[Records from a collection]
* * * * *

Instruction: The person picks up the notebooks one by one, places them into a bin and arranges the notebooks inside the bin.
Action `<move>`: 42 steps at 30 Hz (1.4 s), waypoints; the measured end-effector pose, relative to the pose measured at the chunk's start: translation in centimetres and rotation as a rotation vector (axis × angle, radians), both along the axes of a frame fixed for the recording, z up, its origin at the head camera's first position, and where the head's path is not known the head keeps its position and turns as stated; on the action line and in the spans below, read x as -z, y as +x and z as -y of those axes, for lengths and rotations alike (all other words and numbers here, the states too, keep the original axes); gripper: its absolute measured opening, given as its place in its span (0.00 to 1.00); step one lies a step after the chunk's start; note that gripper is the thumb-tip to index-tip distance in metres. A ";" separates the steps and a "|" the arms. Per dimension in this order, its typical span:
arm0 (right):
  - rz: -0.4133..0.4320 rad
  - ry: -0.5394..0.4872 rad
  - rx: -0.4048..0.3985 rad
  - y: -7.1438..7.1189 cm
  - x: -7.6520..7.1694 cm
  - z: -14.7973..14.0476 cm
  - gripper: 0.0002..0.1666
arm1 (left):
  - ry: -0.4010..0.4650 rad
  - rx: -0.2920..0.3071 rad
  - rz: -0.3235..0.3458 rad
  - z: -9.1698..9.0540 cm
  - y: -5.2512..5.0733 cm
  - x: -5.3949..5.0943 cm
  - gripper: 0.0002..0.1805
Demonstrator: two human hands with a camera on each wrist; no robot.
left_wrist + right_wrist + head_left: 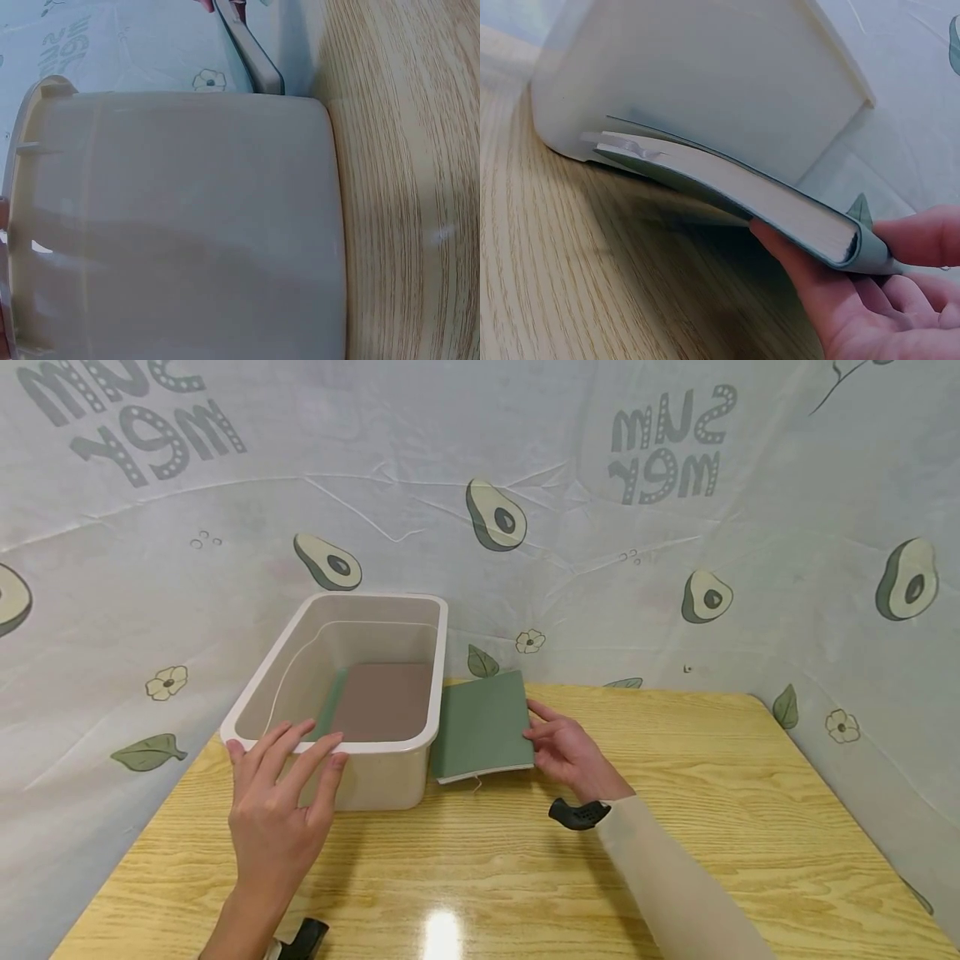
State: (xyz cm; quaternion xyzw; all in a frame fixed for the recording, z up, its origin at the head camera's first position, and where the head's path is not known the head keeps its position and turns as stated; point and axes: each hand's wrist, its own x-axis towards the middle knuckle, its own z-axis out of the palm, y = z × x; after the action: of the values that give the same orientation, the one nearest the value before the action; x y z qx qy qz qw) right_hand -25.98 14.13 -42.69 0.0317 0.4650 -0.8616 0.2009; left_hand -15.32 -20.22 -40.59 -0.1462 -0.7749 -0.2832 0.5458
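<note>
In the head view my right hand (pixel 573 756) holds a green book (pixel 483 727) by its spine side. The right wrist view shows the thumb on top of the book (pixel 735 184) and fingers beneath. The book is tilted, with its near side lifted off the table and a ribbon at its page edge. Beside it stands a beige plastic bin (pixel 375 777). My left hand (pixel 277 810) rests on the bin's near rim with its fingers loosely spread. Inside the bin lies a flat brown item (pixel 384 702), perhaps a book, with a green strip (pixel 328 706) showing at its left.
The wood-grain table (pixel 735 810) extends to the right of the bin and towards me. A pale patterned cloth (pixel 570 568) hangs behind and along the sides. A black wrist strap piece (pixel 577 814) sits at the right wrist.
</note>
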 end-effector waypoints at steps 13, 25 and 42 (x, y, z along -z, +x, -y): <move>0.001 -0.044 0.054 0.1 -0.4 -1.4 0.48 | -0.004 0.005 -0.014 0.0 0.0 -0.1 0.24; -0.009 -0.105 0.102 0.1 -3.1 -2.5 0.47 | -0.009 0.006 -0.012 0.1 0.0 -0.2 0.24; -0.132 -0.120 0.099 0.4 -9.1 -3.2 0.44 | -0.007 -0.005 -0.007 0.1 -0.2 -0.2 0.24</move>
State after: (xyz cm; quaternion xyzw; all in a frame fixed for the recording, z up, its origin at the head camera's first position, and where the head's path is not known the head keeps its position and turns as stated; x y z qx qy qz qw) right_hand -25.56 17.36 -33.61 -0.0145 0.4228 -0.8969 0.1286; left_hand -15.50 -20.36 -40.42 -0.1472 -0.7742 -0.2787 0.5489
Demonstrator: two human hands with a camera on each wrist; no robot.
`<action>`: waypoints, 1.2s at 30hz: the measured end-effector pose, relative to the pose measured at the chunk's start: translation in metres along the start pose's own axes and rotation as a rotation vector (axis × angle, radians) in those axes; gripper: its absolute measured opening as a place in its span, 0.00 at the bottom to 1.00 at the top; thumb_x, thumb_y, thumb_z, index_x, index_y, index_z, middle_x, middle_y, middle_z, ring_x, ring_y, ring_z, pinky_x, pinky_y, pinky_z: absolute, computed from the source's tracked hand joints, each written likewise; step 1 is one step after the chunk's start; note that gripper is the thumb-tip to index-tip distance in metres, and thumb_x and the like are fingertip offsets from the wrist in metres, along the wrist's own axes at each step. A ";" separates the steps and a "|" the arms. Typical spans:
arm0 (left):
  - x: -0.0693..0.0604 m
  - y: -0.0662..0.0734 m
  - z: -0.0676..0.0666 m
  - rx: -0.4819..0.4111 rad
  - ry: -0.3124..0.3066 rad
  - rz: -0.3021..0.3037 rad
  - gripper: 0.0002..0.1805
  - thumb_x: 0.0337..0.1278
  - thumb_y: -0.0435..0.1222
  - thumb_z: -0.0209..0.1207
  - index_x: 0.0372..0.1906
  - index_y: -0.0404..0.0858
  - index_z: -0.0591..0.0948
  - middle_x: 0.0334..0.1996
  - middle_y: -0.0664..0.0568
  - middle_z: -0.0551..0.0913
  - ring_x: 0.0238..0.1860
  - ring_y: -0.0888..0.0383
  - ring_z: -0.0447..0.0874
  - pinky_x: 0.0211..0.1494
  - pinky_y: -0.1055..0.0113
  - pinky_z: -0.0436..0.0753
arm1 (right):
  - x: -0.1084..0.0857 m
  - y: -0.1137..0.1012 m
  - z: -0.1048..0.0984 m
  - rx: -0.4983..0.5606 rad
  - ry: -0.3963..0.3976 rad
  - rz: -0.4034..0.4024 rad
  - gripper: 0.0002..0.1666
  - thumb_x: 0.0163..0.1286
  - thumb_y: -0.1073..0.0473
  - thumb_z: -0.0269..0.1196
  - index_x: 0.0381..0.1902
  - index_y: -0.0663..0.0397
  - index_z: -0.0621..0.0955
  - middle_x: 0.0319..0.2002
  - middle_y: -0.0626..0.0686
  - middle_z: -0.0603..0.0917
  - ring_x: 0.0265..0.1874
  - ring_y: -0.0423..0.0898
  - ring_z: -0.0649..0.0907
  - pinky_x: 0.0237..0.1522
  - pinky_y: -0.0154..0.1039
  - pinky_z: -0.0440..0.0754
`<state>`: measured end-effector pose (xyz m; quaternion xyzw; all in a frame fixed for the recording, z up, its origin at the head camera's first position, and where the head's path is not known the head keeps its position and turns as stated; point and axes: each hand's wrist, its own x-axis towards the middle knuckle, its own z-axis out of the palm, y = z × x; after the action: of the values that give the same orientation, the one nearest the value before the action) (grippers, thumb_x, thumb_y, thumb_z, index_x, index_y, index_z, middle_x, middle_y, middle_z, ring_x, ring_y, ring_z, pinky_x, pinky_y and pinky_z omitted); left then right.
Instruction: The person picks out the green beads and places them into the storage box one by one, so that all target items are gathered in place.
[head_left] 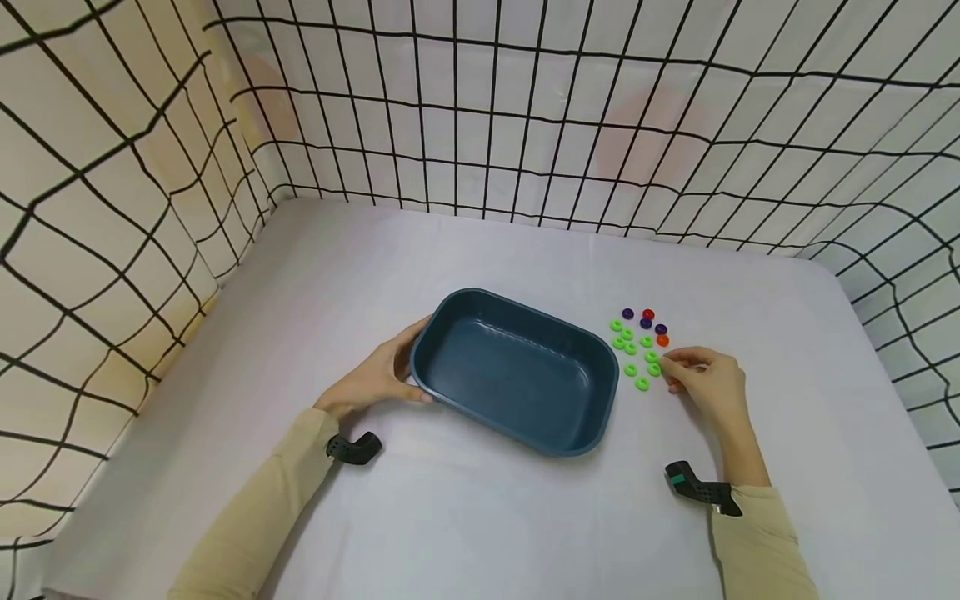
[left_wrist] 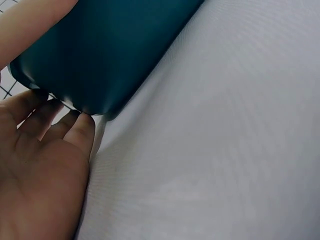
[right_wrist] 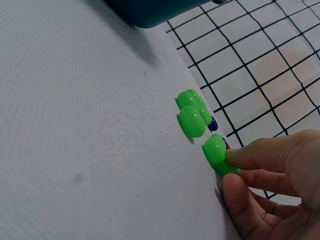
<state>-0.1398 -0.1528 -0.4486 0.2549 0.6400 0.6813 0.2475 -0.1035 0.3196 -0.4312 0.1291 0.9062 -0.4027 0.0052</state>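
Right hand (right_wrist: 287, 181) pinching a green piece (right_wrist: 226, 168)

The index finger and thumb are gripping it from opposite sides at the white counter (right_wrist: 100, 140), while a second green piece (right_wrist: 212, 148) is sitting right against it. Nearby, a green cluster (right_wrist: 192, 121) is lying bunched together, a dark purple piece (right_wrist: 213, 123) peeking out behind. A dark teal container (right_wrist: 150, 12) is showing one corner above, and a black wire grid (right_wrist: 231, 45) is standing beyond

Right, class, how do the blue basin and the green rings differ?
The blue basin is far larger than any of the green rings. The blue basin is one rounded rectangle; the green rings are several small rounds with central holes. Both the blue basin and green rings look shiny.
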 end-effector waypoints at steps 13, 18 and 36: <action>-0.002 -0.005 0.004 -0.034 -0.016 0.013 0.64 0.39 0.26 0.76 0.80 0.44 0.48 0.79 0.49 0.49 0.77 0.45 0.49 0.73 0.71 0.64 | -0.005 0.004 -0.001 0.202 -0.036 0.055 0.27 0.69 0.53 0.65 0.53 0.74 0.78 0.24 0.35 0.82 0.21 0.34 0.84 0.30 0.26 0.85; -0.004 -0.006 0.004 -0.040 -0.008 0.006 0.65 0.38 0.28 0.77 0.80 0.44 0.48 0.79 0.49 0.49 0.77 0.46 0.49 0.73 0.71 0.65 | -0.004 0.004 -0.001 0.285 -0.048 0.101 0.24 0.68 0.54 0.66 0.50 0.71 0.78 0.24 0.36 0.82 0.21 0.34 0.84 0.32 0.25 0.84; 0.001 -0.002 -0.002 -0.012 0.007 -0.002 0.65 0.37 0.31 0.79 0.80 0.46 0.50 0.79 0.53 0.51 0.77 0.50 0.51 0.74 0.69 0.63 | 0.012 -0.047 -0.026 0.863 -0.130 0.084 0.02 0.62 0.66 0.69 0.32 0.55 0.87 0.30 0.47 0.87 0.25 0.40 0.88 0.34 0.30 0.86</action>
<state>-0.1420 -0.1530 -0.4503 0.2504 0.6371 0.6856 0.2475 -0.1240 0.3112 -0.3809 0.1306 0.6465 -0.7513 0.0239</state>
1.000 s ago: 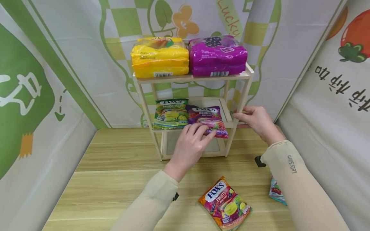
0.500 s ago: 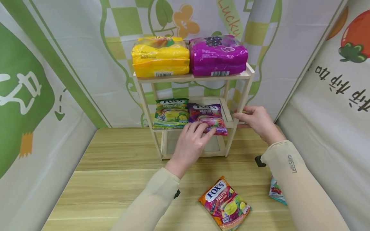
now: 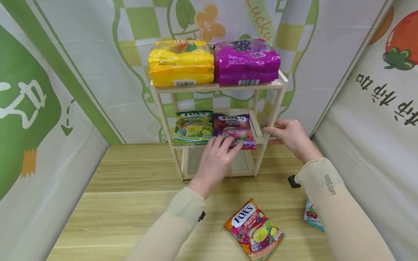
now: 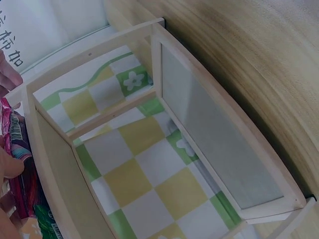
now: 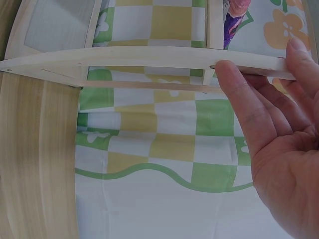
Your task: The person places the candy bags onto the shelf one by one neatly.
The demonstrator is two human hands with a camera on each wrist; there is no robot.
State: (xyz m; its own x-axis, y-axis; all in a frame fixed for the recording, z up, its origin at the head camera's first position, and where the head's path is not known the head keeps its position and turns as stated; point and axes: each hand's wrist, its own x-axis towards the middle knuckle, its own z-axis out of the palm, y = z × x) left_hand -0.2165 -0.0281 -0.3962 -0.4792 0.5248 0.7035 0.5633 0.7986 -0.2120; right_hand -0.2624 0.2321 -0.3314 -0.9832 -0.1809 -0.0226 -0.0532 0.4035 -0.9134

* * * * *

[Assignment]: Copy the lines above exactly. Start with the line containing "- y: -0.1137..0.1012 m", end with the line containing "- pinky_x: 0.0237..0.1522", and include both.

[Result for this exercise]:
  - y: -0.1137..0.1012 m
  - z: -0.1048..0.0984 m
  - rx: -0.4983..0.5606 rad
  - ry: -0.3963..0.3976 rad
  - rz: -0.4034..0.4024 rad
  - gripper: 0.0002..0.1666
  - thumb_x: 0.0163..0.1286
  - thumb_y: -0.1073..0.0473
  - thumb_z: -0.0269..0.1196
  - index_x: 0.0381..0.1902
  - index_y: -0.0663..0.0397
  - index_z: -0.0621..0.0955
  - middle_x: 0.0319..0.2002
  - middle_y: -0.0626..0.0686
  - middle_z: -0.0603..0.0917
  - ring_x: 0.0265..0.1874
  - ring_y: -0.0423..0.0898
  - ring_z: -0.0649..0.0907
  - pinky_x: 0.0237..0.1522

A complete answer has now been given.